Preliminary Experimental Results of the Bond between GFRP Bars and Concrete
Mohammod Minhajur Rahman, Xudong Zhao, Tommaso D’Antino, Zahra Ameli, Francesco Focacci, and Christian Carloni
Appears on pages(s):
glass fiber-reinforced polymer (GFRP), bond behavior, pull-out test
Fiber-reinforced polymer (FRP) bars are an alternative solution to traditional steel bars for internal reinforcement of reinforced concrete (RC) structures. The potential reduction of damage in RC structures due to the absence of corrosion and the low weight-to-strength ratio of the FRP bars when compared to steel bars make FRP bars a cost-effective solution when durability is a concern. While a recent ASTM standard (ASTM D7913) has been issued to test the bond of FRP bars, limited work is available in the literature that deals with the determination of the interfacial properties between the FRP bars and concrete and the bond mechanism.
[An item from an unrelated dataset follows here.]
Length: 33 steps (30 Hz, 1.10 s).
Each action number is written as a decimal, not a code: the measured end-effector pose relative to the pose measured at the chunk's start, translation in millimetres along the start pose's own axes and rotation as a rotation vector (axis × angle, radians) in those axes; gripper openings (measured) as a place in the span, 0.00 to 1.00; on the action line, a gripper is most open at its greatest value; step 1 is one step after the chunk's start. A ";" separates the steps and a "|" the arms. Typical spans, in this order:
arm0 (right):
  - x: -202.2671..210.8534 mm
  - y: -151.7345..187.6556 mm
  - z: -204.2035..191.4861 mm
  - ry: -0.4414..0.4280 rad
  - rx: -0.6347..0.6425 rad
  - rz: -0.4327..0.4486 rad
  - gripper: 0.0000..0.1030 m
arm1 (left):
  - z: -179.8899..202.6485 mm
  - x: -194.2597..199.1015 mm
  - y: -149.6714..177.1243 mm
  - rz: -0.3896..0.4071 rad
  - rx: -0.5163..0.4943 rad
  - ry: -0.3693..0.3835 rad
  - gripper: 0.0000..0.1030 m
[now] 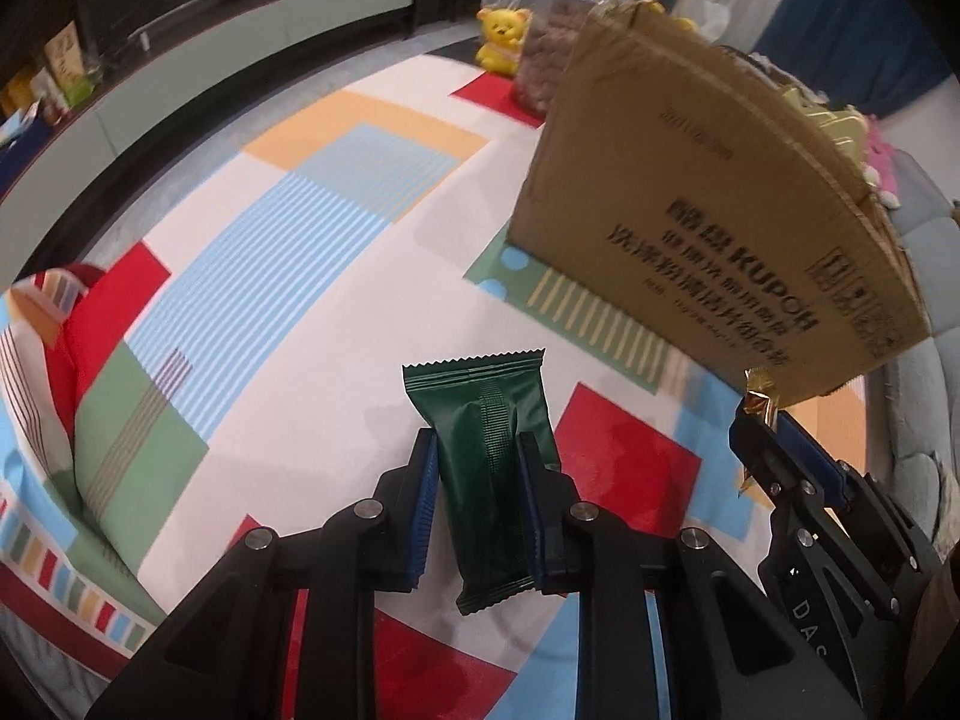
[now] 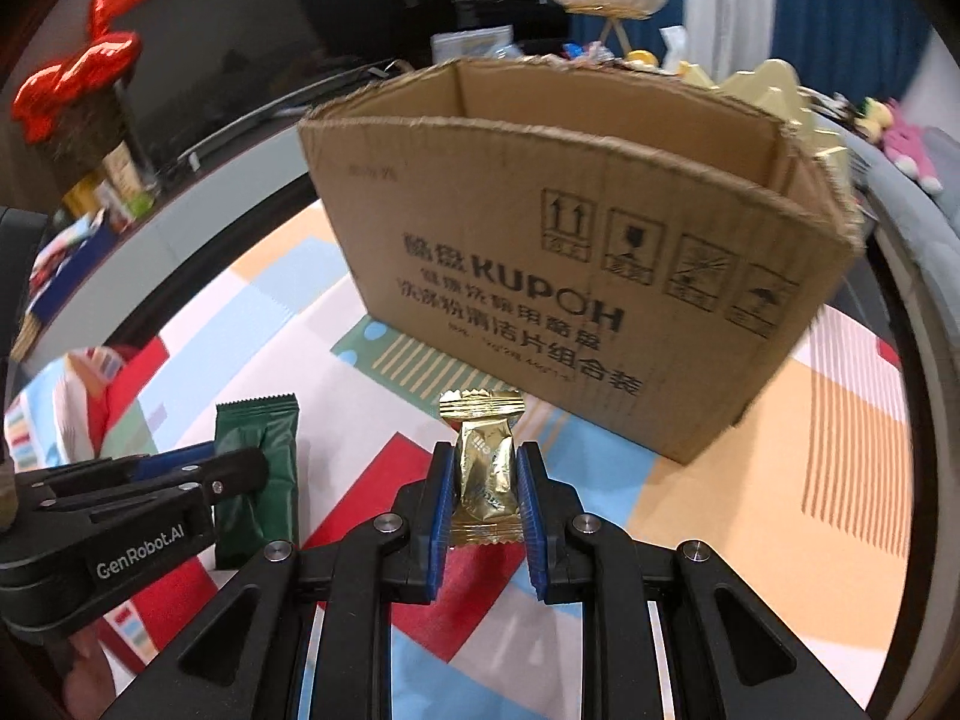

In this paper, experimental results are presented that aim at identifying a suitable setup to study the bond behavior and determining the effect of different bonded lengths on the stress transfer mechanism. Pull-out tests present some advantages to studying the bond mechanism without the complication of flexural stresses. Once the mechanism of the bond is studied at the small scale, and the interfacial cohesive material law is obtained, it is possible to simulate the behavior of full-scale members. The majority of the pull-out tests are performed with a short bonded length, which does not allow to fully establish the stress transfer between the bar and the surrounding concrete. In this paper, bars are embedded in concrete cylinders and pull-out tests are performed in displacement control with four bonded lengths. The first bonded length is equal to 5 times the bar diameter in order to consider the case of ASTM D7913. The other three bonded lengths are equal to 10, 20, and 40 times the diameter of the bar, respectively. Loaded-end displacement is obtained from the measurements of three linear variable displacement transformers (LVDTs). For some specimens, the free-end displacement was measured by two additional LVDTs. The load responses in terms of applied load versus machine stroke, loaded-end slip, and free-end slip are plotted and compared for the different bonded lengths. The results show that the average shear stress calculated according to ASTM D7913 is not constant for the different bonded lengths. In addition, the slip at the free end is activated at a different percentage of the peak load as the bonded length increases, which indicates that the bond phenomenon requires a certain bonded length to be fully established. The experimental peak stress versus bonded length and the stress level in the bar as a function of the embedded (bonded) length, according to ACI 440.1R-15, are compared. The results indicate that for the bar type studied in this paper, the provisions of ACI 440.1R do not match the results of the pull-out tests.